### Problem to work on
Word for word, restate the data that follows, omitting the images.

### The data
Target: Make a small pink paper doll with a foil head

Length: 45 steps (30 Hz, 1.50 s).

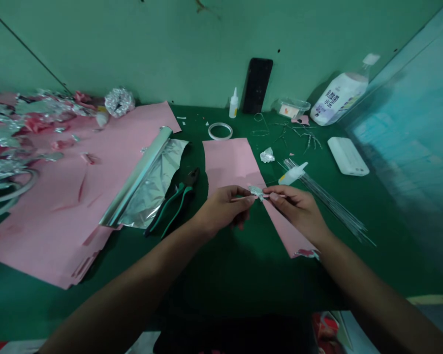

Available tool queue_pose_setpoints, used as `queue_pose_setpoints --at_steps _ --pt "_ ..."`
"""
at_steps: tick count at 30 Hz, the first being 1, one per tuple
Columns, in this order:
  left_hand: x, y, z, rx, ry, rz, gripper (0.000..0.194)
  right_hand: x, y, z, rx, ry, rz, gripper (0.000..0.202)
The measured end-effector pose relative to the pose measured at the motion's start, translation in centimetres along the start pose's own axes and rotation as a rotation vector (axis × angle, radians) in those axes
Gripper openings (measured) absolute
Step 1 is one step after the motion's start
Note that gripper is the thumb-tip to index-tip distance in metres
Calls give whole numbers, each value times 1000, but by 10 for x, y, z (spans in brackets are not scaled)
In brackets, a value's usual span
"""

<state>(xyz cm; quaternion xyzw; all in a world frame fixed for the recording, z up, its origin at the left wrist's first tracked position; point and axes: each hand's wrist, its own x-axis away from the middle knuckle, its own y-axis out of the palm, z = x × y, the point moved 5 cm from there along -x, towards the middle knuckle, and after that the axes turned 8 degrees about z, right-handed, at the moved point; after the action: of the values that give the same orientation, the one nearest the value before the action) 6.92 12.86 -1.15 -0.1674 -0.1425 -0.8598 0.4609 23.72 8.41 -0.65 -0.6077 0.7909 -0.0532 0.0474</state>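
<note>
Between my fingertips is a small crumpled piece of silver foil (256,191) with narrow pink paper strips at its sides. My left hand (227,206) pinches its left side, thumb and forefinger closed. From the right, my right hand (299,209) pinches the other side in the same way. Below and behind the hands lies a sheet of pink paper (231,160), and a pink piece (286,228) with a torn, foil-edged end runs under my right hand. A glue bottle (293,174) lies just beyond my right hand, on a bundle of thin wires (334,206).
Left of my hands are pliers (180,196), a foil roll (138,177) and large pink sheets (59,196) with crumpled foil on them. Toward the wall stand a tape roll (220,131), another glue bottle (234,104), a phone (257,86) and a drink bottle (339,97). A white power bank (348,156) lies at right.
</note>
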Motion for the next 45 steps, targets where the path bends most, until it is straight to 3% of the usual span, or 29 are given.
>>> queue_pose_setpoints --at_steps 7,10,16,24,30,36,45 --pt "-1 -7 6 -149 263 92 18 -3 -4 25 -100 83 -1 21" --pt "-1 -8 5 -135 265 94 18 -3 -5 29 -115 63 -10 19" --pt "0 -7 6 -85 273 118 19 2 0 2 -40 -77 6 11" --pt "1 -3 9 272 361 43 24 2 4 17 -256 23 -47 11" --pt "7 -9 11 218 483 154 26 3 5 19 -287 95 -75 14" --pt "10 -15 13 176 538 206 19 3 8 20 -273 76 -118 13" --pt "12 -16 10 209 523 275 16 6 10 18 -243 76 -139 15"
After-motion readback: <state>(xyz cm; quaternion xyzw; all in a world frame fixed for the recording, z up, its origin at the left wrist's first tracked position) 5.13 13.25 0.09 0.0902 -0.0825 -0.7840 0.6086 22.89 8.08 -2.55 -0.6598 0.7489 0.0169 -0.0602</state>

### Solution below
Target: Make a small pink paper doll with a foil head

Length: 45 steps (30 Hz, 1.50 s).


Available tool queue_pose_setpoints, used as `queue_pose_setpoints --at_steps _ --pt "_ ..."`
"""
at_steps: tick count at 30 Hz, the first being 1, one per tuple
Columns, in this order:
  left_hand: x, y, z, rx, ry, rz, gripper (0.000..0.194)
  right_hand: x, y, z, rx, ry, rz, gripper (0.000..0.202)
The measured end-effector pose relative to the pose measured at the motion's start, translation in centimetres along the start pose's own axes and rotation as a rotation vector (axis × angle, radians) in those axes
Gripper openings (measured) absolute
Step 1 is one step after the motion's start
Note that gripper is the thumb-tip to index-tip distance in metres
Calls give whole numbers, each value times 1000, but by 10 for x, y, z (spans in brackets are not scaled)
In brackets, a value's usual span
"""

<state>(xyz cm; quaternion xyzw; all in a world frame fixed for the recording, z up, its origin at the left wrist's first tracked position; point and axes: each hand's wrist, its own x-axis away from the middle knuckle, its own y-axis out of the palm, z = x × y, the point moved 5 cm from there along -x, towards the middle knuckle, and after that the axes turned 8 degrees about z, right-handed, at the moved point; after the action: of the values that give the same orientation, the one nearest the value before the action) 6.92 12.86 -1.15 -0.1674 -0.1425 -0.8598 0.4609 23.72 8.41 -0.65 -0.6077 0.7909 -0.0532 0.0474</state>
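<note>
Between my fingertips is a small crumpled piece of silver foil (256,191) with narrow pink paper strips at its sides. My left hand (227,206) pinches its left side, thumb and forefinger closed. From the right, my right hand (299,209) pinches the other side in the same way. Below and behind the hands lies a sheet of pink paper (231,160), and a pink piece (286,228) with a torn, foil-edged end runs under my right hand. A glue bottle (293,174) lies just beyond my right hand, on a bundle of thin wires (334,206).
Left of my hands are pliers (180,196), a foil roll (138,177) and large pink sheets (59,196) with crumpled foil on them. Toward the wall stand a tape roll (220,131), another glue bottle (234,104), a phone (257,86) and a drink bottle (339,97). A white power bank (348,156) lies at right.
</note>
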Motion for the next 45 steps, targets where the path bends most, until it is straight to 3% of the usual span, or 29 are given.
>>> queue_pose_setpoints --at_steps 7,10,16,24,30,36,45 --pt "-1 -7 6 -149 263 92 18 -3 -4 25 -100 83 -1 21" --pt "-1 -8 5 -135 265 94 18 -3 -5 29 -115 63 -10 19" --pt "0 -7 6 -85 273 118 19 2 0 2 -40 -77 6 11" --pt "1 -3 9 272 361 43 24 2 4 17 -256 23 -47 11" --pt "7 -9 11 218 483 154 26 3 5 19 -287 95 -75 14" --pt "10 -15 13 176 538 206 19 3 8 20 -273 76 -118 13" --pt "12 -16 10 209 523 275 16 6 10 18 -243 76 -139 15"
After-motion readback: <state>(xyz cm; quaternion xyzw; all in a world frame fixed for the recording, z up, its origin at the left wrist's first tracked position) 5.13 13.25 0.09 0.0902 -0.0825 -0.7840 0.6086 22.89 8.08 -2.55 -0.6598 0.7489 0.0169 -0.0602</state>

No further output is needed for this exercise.